Hoje os museus inseriram-se no contexto capitalista avançado: a dicotomia entre acervo e exposição foi substituída pelo caráter transnacional dos acervos, o objeto foi sendo substituído por vídeos e são apresentados para consumo catálogos suntuosos para o cidadão. Em diferentes níveis, a museologização caminha para a entrada de ferramentas de consumo nos espaços museológicos, modificando as relações do cidadão/aluno/consumidor com acervos/histórias/objetos. Porque isso é assim? Porque na era da civilização de massa, as práticas de museus tendem a atender as expectativas de seu público, que cada vez mais buscam experiências sensíveis e macroexposições. Para Huyssein, em que pese a “modernização” dos museus, fica ainda uma questão: ”como explicar esse êxito do passado museografado em uma época em que tantas vezes é acusada de perda do sentido da história, de memória deficiente, de amnésia geral? ”  Esta comunicação quer apresentar, por esta razão, as bases para uma proposta de Memorial do Orçamento Participativo neste sentido, bastante tradicional: um projeto que tenha como espelho seu próprio objeto, que seja ele próprio, construído pela participação dos atores e o que isto exige ou implica.

1. Porque um Memorial do Orçamento Participativo agora?

Para pensar o porquê da constituição do Memorial do Orçamento Participativo (MOP), é preciso ter em conta três pontos principais.
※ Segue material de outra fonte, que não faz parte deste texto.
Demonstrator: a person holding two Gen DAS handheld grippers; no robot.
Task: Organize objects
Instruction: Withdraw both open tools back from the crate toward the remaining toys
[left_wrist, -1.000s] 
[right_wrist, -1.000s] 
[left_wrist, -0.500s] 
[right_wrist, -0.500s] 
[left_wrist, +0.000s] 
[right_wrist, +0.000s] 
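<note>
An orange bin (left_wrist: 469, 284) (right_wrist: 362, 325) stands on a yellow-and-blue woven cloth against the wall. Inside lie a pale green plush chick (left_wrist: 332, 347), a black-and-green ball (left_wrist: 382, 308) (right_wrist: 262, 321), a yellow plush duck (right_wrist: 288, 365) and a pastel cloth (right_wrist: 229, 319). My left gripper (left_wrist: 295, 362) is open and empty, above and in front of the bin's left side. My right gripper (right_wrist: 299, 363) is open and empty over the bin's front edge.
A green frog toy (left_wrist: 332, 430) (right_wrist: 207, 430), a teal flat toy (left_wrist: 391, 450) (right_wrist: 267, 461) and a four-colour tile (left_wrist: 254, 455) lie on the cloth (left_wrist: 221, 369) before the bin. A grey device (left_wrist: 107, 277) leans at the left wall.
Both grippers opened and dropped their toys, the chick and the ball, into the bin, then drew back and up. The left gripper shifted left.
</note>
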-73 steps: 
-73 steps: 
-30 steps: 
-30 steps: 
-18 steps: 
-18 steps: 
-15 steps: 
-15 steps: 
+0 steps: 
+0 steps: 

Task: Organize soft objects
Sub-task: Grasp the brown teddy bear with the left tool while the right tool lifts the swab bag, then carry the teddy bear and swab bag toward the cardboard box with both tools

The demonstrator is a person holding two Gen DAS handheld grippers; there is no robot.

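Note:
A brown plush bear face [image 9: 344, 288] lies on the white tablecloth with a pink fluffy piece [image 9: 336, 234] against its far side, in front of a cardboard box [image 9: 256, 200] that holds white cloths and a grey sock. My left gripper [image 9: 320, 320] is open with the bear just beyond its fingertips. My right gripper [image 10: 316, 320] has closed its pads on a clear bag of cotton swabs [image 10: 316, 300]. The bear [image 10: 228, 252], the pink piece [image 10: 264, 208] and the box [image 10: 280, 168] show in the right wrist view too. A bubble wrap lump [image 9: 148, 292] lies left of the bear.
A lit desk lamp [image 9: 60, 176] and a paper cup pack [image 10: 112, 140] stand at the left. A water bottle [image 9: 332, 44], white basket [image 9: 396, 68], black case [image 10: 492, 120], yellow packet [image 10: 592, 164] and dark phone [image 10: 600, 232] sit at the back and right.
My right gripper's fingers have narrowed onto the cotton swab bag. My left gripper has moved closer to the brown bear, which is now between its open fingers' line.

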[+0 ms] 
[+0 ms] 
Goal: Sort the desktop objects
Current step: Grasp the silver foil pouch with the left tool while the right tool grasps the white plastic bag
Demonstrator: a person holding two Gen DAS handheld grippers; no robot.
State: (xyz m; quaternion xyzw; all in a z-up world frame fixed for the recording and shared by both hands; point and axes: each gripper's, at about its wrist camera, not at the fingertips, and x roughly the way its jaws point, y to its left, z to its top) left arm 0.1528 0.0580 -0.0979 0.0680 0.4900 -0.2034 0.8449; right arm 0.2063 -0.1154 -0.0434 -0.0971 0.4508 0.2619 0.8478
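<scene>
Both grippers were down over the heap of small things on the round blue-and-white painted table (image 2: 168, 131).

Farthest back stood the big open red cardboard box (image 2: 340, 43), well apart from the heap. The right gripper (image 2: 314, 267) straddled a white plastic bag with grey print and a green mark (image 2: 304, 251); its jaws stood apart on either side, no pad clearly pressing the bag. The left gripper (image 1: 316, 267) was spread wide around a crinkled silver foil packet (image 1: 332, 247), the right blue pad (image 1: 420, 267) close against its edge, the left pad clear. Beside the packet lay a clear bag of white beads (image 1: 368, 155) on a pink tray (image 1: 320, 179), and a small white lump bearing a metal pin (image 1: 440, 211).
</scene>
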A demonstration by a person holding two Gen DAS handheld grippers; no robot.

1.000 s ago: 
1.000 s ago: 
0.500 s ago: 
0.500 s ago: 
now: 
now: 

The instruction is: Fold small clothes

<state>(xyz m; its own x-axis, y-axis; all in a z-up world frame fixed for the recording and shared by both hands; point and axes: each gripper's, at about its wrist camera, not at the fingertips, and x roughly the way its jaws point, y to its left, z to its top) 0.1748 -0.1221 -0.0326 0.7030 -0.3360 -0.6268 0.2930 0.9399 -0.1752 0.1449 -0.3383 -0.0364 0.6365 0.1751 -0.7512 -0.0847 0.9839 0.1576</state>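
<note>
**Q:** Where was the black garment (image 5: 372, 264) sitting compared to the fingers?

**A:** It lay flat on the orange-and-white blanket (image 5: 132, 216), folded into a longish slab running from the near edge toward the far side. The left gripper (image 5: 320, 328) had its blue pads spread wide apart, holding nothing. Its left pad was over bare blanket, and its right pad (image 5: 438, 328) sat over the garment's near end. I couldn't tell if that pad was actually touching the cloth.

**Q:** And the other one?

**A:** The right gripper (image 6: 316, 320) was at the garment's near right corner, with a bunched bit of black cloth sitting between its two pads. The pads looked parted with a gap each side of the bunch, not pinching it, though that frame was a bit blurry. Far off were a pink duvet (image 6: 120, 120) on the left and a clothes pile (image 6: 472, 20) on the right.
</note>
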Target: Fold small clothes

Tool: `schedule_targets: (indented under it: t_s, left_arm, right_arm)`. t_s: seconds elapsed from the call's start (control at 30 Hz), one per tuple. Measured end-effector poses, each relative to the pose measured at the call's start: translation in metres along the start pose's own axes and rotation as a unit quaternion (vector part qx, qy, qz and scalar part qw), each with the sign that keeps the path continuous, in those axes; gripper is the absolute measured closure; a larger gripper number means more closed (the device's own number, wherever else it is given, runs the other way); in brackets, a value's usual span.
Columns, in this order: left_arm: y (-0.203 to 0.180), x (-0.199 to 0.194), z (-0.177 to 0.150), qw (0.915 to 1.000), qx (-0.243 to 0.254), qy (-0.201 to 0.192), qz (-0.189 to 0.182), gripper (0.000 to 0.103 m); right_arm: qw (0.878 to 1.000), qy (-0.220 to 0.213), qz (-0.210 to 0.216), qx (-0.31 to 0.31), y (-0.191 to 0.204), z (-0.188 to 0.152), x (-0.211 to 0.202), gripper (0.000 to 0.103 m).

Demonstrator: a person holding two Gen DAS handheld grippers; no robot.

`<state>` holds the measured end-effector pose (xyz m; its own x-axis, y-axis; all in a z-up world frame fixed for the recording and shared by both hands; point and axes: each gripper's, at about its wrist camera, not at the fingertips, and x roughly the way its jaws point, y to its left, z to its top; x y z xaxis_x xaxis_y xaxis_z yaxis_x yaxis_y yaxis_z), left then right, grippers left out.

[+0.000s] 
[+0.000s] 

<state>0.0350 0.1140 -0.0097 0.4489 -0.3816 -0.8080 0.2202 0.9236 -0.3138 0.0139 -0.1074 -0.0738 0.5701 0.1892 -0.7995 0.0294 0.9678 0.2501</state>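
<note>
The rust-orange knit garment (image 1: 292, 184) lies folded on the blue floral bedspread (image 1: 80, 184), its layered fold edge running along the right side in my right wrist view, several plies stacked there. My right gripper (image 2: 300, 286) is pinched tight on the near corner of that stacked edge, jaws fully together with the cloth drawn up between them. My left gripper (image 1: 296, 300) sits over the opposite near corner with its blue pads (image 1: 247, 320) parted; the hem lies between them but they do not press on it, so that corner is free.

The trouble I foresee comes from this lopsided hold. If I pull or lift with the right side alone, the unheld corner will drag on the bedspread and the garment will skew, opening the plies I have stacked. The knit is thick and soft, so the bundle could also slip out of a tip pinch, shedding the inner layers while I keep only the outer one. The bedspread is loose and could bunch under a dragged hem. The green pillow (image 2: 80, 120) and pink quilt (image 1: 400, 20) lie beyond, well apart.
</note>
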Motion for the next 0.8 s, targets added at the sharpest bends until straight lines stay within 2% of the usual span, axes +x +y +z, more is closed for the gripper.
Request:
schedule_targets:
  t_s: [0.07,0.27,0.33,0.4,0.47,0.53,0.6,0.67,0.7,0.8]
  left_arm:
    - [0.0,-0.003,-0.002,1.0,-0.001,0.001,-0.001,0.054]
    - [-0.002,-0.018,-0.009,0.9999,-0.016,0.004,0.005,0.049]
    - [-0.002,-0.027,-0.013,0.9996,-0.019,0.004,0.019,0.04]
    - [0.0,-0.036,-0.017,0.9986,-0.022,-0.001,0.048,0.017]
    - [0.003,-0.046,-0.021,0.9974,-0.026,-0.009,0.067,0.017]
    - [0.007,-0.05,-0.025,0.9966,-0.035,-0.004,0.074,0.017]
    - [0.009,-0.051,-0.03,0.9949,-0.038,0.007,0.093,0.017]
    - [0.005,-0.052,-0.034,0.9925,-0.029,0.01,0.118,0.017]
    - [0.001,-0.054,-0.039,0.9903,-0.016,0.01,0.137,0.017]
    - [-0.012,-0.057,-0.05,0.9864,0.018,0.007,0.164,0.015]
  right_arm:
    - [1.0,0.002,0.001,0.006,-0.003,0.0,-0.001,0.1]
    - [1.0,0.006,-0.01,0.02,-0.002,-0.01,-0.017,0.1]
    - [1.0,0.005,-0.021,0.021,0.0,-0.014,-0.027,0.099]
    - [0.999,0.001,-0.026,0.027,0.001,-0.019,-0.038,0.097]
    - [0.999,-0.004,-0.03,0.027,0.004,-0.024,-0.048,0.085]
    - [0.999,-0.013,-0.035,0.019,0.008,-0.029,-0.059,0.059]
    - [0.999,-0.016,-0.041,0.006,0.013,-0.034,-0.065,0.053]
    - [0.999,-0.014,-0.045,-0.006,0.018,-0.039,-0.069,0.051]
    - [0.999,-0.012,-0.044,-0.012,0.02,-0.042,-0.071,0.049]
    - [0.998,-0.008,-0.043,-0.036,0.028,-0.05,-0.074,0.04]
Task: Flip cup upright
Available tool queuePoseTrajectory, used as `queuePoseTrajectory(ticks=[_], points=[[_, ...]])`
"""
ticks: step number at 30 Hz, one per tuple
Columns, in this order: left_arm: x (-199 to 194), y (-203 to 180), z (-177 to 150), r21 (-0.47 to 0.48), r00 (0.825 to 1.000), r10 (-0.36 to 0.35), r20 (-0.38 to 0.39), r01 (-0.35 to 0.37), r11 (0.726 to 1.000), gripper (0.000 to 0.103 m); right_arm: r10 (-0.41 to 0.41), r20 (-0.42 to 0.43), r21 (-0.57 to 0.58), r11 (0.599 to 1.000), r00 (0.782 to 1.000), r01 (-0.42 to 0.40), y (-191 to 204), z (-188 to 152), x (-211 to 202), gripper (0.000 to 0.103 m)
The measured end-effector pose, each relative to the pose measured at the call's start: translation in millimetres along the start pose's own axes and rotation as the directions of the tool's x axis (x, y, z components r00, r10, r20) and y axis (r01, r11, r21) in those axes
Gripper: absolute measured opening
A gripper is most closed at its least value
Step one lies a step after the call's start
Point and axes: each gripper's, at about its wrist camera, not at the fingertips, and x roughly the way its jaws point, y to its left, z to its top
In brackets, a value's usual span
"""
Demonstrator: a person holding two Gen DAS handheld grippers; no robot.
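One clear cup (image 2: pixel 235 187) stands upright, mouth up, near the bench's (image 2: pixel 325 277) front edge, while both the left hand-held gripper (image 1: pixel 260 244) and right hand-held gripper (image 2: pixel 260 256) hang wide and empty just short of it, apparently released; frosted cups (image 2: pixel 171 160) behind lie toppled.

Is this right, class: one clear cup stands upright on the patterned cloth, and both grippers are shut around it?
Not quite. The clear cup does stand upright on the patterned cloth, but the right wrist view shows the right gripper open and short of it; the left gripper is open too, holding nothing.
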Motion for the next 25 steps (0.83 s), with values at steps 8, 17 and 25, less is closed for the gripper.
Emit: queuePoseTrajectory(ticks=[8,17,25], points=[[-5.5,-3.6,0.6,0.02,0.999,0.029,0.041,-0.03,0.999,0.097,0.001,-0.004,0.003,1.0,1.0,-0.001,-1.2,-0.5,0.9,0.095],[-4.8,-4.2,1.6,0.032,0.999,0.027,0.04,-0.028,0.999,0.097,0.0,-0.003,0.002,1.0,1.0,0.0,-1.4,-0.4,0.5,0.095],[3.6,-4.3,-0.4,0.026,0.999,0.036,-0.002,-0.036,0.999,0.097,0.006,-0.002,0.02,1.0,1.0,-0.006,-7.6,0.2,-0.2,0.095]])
O primeiro é a existência da proposta de sua criação em tramitação na Câmara Municipal; o segundo são os antecedentes da esquerda na preservação de sua memória e o terceiro é a própria situação do OP na atualidade.

1.1 A iniciativa do vereador Cassio Trogildo

Quanto ao primeiro aspecto, é preciso lembrar que desde 2014, o vereador Cassio Trogildo vem propondo esforços para a valorização da memória do OP na capital. É de sua autoria a sugestão de criação ao Prefeito do Memorial do Orçamento Participativo através da Indicação 64, de 8 de dezembro de 2014.  Aprovada em 15 de junho de 2015, a indicação tomava como base o art. 96 do Regimento Interno do Legislativo, que faculta ao legislador sugerir ações e medidas do interesse da cidade. Trogildo propôs com justiça o termo de criação do Memorial ao Prefeito e ofereceu inclusive o modelo de projeto de Lei, pois considerou que esta era, em primeiro lugar, uma iniciativa do Poder Executivo. Oficializada a Indicação pelo Casa em 16 de junho de 2015, pelo então vereador Presidente Mauro Pinheiro, a mesmo não obteve resposta.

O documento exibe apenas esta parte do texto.